Fe(3)O(4)@SiO(2)@NiAl-LDH three-components microsphere contains a Fe3O4@SiO2 magnetic core and a layered double hydroxide with nickel cation provide the binding ability to (His)-tagged-protein and exhibits high performance in protein separation and purification. The morphology and chemistry of the synthesized Fe(3)O(4)@SiO(2)@NiAl-LDH microspheres were characterized by energy-dispersive X-ray spectroscopy (EDX), scanning electron microscopy (SEM), X-ray diffraction (XRD), Fourier transform infrared (FTIR), vibrating sample magnetometer (VSM), Dynamic light scattering (DLS).
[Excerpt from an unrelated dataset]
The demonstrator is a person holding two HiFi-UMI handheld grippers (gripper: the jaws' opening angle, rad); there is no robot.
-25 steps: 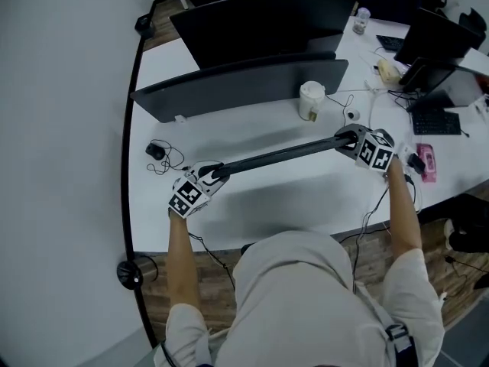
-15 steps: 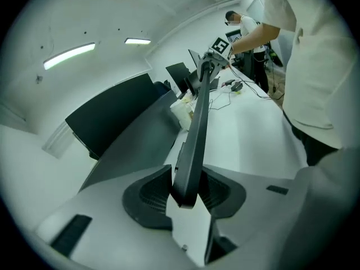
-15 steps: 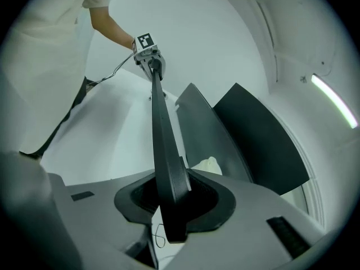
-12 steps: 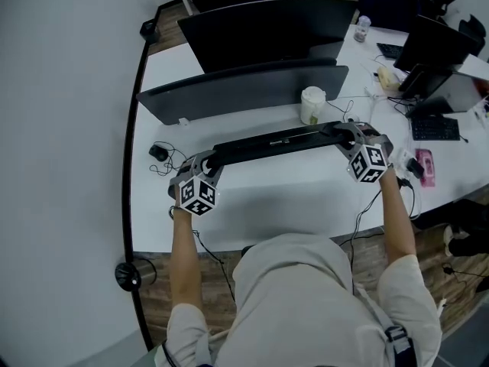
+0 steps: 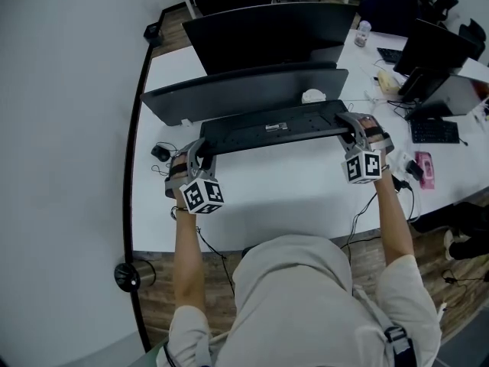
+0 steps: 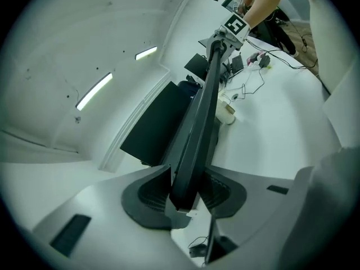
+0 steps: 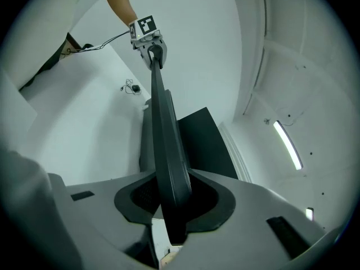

Purified enzyme was assesed with SDS-PAGE (sodium dodecyl sulfate–polyacrylamide gel electrophoresis and intrinsic fluorescence spectroscopy. In this study, the separation of phenylalanine dehydrogenase (PheDH) by Fe(3)O(4)@SiO(2)@NiAl -LDH was performed and the effect of microsphere was investigated on the kinetic and structural properties of PheDH. After purification, kinetic parameters such as K(m), V(m)(ax), K(cat), k(cat/)(K)(m), optimum temperature, thermal stability, and and activation energy were evaluated and compared according to the mentioned methods. The interaction between the enzyme and the microsphere displayed a high performance in protein binding capacity. The results also revealed that the kinetic parameters of the enzyme changed in a dose-dependent manner in the presence of a microsphere. Moreover, the results of intrinsic fluorescence and Circular Dichroism (CD) confirmed the structural changes of the protein in the interaction with the microsphere.